I recently began practicing yoga.
I shit you not.
I've had several non-yoga types (aka my people) rave to me lately about yoga. About how I should try it. About how it stretches stuff you didn't know needed stretching. Fortuitous timing, I'll admit, since I've had this vague sense for a while now that some of my stuff could use a stretch.
For starters, there's a tightness in my hamstrings that's getting harder to ignore. A lack of snow this year put the brakes on snowboarding, which I deftly replaced with a winter’s worth of ale and atrophy. The ramifications of this decision are now conspiring against me.
But there's also this: I've noticed a tightness in my heartstrings too... a spiritual contraction... other soul-related metaphors. It's nothing catastrophic. Hell, it's not even mildly dramatic. It's just an odd little mood that's been catching me on occasion. I'm sure there's a clinical term for it. Maybe "Late Winter in the Midwest."

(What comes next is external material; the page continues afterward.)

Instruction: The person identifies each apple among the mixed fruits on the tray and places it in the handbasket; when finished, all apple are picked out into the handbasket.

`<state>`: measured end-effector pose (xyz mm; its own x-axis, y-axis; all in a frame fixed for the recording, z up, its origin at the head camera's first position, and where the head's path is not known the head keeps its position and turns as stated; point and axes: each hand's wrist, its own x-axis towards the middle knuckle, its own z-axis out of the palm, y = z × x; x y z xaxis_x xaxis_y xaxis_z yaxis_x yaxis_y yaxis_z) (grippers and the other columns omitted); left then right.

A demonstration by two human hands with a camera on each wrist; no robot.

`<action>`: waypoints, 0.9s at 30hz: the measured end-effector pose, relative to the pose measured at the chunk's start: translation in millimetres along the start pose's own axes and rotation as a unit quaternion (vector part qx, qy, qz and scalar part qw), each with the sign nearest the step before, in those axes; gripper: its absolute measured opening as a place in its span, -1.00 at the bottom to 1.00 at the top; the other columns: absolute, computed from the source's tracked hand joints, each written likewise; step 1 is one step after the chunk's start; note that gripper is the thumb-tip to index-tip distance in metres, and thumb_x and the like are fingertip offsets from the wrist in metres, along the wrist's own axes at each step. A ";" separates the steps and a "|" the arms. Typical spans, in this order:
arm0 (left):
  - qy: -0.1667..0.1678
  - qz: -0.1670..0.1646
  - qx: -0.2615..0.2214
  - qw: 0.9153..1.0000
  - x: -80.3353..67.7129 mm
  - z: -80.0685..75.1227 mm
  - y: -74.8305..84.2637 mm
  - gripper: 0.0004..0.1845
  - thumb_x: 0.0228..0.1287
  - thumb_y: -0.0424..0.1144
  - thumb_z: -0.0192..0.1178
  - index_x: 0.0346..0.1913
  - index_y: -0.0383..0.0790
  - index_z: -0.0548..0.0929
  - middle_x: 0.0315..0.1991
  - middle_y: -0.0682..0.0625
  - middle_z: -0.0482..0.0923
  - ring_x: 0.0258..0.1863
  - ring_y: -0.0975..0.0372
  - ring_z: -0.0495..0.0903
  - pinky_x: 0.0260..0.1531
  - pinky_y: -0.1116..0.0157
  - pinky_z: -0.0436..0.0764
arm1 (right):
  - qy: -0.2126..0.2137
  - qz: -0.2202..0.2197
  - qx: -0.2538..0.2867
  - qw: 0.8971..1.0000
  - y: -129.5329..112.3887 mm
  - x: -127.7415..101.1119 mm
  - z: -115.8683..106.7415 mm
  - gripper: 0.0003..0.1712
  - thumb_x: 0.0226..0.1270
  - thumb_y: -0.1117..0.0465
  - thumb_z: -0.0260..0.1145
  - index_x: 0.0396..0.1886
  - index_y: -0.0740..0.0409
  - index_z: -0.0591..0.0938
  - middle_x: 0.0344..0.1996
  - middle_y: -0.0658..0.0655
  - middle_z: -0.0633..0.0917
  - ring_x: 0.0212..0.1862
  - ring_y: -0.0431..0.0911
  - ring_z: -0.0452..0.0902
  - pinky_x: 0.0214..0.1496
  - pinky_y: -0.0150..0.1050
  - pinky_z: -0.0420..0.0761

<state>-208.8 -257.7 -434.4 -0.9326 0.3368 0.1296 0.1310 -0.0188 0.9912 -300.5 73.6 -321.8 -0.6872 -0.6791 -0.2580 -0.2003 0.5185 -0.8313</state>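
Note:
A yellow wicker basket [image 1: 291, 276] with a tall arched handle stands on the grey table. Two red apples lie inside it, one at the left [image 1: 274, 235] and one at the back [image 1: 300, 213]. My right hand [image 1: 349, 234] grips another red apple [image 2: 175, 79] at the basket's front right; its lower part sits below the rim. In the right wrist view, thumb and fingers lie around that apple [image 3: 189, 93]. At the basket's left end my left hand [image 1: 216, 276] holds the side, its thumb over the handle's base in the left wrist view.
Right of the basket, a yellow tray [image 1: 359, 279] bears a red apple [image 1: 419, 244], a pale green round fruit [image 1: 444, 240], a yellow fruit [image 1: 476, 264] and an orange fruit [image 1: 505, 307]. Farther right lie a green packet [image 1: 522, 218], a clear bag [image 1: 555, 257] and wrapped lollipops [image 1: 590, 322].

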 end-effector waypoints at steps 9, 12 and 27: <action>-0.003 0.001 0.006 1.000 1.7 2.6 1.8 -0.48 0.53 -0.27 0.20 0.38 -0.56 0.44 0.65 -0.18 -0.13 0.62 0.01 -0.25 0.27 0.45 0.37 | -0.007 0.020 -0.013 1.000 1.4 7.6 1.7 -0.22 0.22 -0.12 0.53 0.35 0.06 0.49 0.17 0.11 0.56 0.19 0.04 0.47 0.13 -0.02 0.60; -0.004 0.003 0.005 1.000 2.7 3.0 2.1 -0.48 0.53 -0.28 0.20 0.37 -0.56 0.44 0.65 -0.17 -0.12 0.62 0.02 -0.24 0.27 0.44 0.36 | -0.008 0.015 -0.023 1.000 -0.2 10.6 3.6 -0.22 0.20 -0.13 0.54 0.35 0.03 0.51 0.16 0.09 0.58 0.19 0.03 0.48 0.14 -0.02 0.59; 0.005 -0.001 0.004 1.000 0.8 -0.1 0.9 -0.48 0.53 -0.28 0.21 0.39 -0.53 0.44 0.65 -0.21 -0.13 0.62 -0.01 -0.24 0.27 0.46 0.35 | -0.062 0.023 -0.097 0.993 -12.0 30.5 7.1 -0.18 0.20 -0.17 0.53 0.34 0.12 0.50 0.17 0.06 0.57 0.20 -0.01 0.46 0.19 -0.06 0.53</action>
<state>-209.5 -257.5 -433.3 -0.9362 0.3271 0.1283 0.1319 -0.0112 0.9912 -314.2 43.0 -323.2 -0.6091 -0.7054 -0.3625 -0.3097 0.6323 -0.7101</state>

Anyway, this is how I came to find myself lying on a rubber mat in a darkened room at 6 a.m. On my left, a tiny woman doing elegant upside-down yoga things with smooth arms and strong legs and healthy heart. And on my right, a younger guy with a thick beard who was easily three times her size. He was sweaty and wobbly and, I don't know, approximate in his moves. Smack in between 'em was me. Sweaty and wobbly and approximate too, with just an extra yoga class or two under my belt.
I don't know either one of them. In fact, I don't know anyone in the entire room. The only words I've spoken in my five or six yoga classes so far are my name when I sign in, and "thank you" when I'm done. Instead of making small talk, I prefer focusing 100% of my energy toward my yoga mantra: "Don't tip over... don't tip over... don't tip over..."

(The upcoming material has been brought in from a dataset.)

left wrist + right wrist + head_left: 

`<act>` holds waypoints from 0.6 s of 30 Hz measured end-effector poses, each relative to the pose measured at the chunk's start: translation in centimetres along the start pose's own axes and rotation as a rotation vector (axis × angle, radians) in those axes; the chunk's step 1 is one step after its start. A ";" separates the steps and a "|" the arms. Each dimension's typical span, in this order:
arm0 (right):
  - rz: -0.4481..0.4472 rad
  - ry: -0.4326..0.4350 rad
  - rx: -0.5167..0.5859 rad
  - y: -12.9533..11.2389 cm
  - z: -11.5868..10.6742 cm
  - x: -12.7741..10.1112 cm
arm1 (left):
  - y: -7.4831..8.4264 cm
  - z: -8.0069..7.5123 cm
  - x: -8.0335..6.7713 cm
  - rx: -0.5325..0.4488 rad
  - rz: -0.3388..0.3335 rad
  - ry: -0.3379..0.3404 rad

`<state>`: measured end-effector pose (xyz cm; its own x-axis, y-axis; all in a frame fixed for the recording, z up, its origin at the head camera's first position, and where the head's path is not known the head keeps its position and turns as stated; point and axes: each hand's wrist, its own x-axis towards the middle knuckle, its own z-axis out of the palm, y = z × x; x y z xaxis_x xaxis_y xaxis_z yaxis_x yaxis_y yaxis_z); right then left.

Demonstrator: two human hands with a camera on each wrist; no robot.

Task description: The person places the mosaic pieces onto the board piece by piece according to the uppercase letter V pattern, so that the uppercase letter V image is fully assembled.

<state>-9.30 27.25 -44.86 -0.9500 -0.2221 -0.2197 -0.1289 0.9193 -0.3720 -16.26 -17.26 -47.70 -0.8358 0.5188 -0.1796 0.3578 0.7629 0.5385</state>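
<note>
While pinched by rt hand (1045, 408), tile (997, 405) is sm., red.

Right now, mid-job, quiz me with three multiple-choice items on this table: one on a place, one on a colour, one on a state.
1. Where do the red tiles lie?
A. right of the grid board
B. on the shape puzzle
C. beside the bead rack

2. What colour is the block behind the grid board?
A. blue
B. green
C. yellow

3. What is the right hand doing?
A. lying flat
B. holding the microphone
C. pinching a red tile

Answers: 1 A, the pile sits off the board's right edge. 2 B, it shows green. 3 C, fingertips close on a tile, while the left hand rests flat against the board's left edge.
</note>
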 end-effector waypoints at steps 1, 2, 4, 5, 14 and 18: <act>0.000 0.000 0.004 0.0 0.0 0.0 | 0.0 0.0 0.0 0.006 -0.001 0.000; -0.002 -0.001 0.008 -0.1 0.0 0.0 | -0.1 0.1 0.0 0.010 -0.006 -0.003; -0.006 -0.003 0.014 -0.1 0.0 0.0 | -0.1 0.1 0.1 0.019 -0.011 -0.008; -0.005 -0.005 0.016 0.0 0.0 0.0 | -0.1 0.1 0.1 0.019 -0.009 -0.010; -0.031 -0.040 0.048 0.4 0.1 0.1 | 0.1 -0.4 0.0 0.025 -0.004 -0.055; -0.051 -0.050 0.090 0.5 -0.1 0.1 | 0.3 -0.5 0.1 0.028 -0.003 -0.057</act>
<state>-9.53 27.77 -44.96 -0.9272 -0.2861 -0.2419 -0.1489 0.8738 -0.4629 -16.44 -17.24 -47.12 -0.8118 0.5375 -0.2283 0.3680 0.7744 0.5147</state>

The silence suits me. As does the solitude. I've always gravitated toward solo pursuits: silent sports, corner stools, writing (the introvert's ultimate escape). Clearly I'm not what they call "a team player." To me there's just always been something wonderful about private victories. And something forgiving about private failures, if I'm being honest.

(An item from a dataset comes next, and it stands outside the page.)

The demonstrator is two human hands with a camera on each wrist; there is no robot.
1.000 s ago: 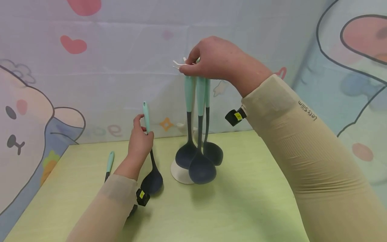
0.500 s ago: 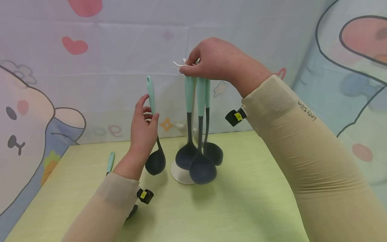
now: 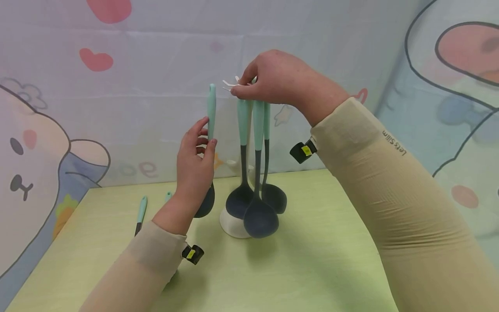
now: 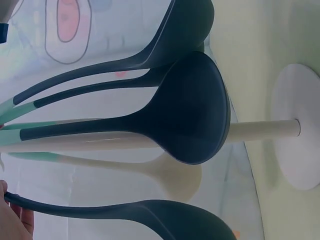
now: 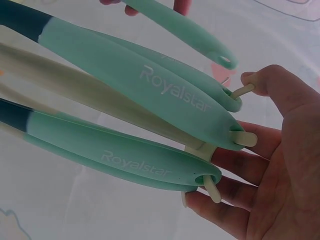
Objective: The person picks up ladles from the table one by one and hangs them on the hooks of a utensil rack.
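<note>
Lifted off the table over the last second, the ladle (image 3: 211, 130) in the left hand (image 3: 195, 167) now stands upright beside the white rack (image 3: 234, 223), its mint handle end raised almost level with the rack's hooks (image 3: 230, 84). A second ago its dark bowl sat on the table well to the left of the rack's round base; now the bowl hangs clear of the table, half hidden behind the left hand, just left of that base.

The left hand has its thumb and fingers curled round the ladle's mint handle at mid-length, gripping it. The ladle's long axis runs vertically, parallel to the three ladles (image 3: 255, 173) already hanging from the rack. Its hanging hole (image 5: 226, 61) is at the top end, just left of the rack's hooks and near them, not yet touching.

The right hand (image 3: 277, 78) is at the top of the rack, with its fingers closed round the hook cluster; the right wrist view shows the small white pegs (image 5: 243, 90) poking between its fingers (image 5: 235, 162). Of the two, the left hand carries the loose ladle, while the right hand is the one nearest the hooks.

Left of the rack, well apart from it, a further mint-handled utensil (image 3: 140, 214) lies on the table (image 3: 312, 268).
</note>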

So it could be very weird for me to be in a room full of people, sticking my ass in the air. Especially since almost everyone one in the room is better at sticking their ass in the air than I am.
But it's not weird. It's not weird at all. In fact, I'm thankful that they're with me. And I'm thankful that I'm with them.
Yes, I'm as rickety as can be. And I'm probably the only one who thinks it's fun to imagine he's longboarding during the Warrior 2 pose. But I feel like I belong there. Quietly attempting something gangly and new. Stretching things I didn't know needed to be stretched. Surrounded by others who, at some point in their lives, decided to do the same.